Here's the first part of the code for the video in the previous post. This is a straight-forward translation/conversion of the reference. The generator recursively subdivides the starting space, using a set of rules that make a valid Penrose tiling.

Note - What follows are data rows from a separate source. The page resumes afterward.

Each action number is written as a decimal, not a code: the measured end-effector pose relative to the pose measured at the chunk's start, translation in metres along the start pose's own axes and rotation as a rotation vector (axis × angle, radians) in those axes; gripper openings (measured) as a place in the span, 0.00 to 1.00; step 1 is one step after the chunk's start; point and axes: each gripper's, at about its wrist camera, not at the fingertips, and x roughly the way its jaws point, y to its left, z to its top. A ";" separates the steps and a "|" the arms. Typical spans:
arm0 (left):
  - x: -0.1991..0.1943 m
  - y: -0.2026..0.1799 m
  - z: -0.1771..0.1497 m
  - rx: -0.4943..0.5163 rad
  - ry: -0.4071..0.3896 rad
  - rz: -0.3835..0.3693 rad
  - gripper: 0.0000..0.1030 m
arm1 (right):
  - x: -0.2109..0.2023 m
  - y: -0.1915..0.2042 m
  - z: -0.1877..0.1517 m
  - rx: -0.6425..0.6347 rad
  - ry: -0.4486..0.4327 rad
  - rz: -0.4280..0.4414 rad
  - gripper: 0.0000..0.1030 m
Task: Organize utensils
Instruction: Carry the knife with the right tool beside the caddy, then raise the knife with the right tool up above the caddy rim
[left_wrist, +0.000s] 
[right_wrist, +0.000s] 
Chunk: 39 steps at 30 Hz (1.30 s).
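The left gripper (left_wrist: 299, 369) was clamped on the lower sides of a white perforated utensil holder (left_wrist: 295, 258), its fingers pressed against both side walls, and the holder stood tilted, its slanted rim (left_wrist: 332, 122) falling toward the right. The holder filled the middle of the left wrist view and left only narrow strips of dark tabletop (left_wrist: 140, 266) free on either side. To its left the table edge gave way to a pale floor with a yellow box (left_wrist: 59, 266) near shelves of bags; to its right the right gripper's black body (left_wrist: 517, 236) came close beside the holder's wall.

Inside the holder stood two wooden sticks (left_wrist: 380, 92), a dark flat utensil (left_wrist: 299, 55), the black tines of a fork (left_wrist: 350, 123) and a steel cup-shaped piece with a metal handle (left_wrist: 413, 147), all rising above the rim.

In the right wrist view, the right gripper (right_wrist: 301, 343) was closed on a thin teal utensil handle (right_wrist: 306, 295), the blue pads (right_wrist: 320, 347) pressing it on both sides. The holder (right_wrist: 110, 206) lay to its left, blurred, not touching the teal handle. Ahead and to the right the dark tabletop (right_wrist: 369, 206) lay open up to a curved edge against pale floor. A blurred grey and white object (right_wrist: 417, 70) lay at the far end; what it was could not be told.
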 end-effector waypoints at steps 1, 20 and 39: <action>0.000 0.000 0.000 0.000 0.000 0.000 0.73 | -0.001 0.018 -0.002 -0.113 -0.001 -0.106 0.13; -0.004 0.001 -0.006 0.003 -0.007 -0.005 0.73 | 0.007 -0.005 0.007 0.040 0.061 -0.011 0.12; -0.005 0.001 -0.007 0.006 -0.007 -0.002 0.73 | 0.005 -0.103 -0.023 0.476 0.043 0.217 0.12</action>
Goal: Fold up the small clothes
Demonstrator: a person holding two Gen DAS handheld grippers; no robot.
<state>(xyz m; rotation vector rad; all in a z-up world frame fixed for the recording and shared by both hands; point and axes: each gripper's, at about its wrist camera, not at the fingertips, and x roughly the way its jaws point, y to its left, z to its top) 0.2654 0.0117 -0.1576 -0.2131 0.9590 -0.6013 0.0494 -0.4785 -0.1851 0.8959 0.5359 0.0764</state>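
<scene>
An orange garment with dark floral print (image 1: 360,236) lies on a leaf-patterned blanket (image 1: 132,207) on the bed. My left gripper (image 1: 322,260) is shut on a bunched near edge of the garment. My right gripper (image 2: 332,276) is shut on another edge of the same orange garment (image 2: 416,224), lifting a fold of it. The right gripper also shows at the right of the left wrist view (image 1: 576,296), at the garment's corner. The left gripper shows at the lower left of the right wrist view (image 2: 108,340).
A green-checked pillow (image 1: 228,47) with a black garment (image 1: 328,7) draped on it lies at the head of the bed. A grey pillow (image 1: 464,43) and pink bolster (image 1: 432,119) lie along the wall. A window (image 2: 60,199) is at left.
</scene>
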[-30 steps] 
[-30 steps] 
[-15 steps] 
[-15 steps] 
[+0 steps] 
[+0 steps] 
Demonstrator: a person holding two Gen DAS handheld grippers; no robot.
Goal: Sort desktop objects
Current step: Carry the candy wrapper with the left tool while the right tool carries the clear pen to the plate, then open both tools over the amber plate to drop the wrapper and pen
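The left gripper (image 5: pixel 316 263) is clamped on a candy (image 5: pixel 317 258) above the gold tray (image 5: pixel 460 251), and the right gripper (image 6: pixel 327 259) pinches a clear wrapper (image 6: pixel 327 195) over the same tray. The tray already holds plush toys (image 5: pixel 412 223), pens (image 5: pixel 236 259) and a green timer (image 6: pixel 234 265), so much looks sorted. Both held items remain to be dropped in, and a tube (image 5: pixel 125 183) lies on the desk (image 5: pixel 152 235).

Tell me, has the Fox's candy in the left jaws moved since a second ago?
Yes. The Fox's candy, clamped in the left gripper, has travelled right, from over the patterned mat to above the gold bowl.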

Sorry, can't explain the rules, just the code to apply them.
// http://martinpblogformasswritingproject.blogspot.com/2011/06/penrose-tiling-in-pyprocessing.html
DELTA = PI()/5;
cx=0;
cy=0;
ca=-DELTA;
repeat=1;
W=function({lev},{sx,sy,sa},// "YBF2+ZRF4-XBF[-YBF4-WRF]2+";
lev--;if(lev>= 0,
Y(lev);B(lev);F(lev);NUMB(2);PLUS();Z(lev);R(lev);F(lev);NUMB(4);SUB();X(lev);B(lev);F(lev);sx=cx;sy=cy;sa=ca;SUB();Y(lev);B(lev);F(lev);NUMB(4);SUB();W(lev);R(lev);F(lev);cx=sx;cy=sy;ca=sa;NUMB(2);PLUS();
));
X= function({lev},{sx,sy,sa},// "+YBF2-ZRF[3-WRF2-XBF]+";
lev--;if(lev>= 0,
PLUS();Y(lev);B(lev);F(lev);NUMB(2);SUB();Z(lev);R(lev);F(lev);sx=cx;sy=cy;sa=ca;NUMB(3);SUB();W(lev);R(lev);F(lev);NUMB(2);SUB();X(lev);B(lev);F(lev);cx=sx;cy=sy;ca=sa;PLUS();
));
Y=function({lev},{sx,sy,sa},//"-WRF2+XBF[3+YBF2+ZRF]-";
lev--;if(lev>= 0,
SUB();W(lev);R(lev);F(lev);NUMB(2);PLUS();X(lev);B(lev);F(lev);sx=cx;sy=cy;sa=ca;NUMB(3);PLUS();Y(lev);B(lev);F(lev);NUMB(2);PLUS();Z(lev);R(lev);F(lev);cx=sx;cy=sy;ca=sa;SUB();
));
Z=function({lev},{sx,sy,sa},// "2-YBF4+WRF[+ZRF4+XBF]2-XBF";
lev--;if(lev>= 0,
NUMB(2);SUB();Y(lev);B(lev);F(lev);NUMB(4);PLUS();W(lev);R(lev);F(lev);sx=cx;sy=cy;sa=ca;PLUS();Z(lev);R(lev);F(lev);NUMB(4);PLUS();X(lev);B(lev);F(lev);cx=sx;cy=sy;ca=sa;NUMB(2);SUB();X(lev);B(lev);F(lev);
));
B = function({lev},0);
F = Function( {lev}, /*draw cx,cy,ca*/
If( lev == 0,
new_xpos = cx + 20 * Cos( ca );
new_ypos = cy - 20 * Sin( ca );
dt << addrows( 1 );
dt:x1 = cx;
dt:y1 = cy;
dt:x2 = new_xpos;
dt:y2 = new_ypos;
cx = new_xpos;
cy = new_ypos;
)
);
R = function({lev},0);
PLUS=function({},ca += DELTA * repeat; repeat = 1);
SUB=function({},ca -= DELTA * repeat; repeat = 1);
NUMB=function({n},repeat=n); // 2,3,4
// this table isn't used, except for the test image
dt=New Table( "Untitled",
Add Rows( 0 ),
New Column( "x1", Numeric, Continuous, Format( "Best", 12 ), Set Values( [] ) ),
New Column( "y1", Numeric, Continuous, Format( "Best", 12 ), Set Values( [] ) ),
New Column( "x2", Numeric, Continuous, Format( "Best", 12 ), Set Values( [] ) ),
New Column( "y2", Numeric, Continuous, Format( "Best", 12 ), Set Values( [] ) )
);
level=4;//5;//8;
local({i,sx,sy,sa},
for(i=1,i<=5,i++, //AXIOM = "2+2+2+2+";
sx=cx;sy=cy;sa=ca;
X(level);
cx=sx;cy=sy;ca=sa;
NUMB(2);
PLUS();
);
);
// http://www.maths.surrey.ac.uk/hosted-sites/R.Knott/Fibonacci/fibFormula.html
// seems to be a Fibonacci sequence. estimate the axis size.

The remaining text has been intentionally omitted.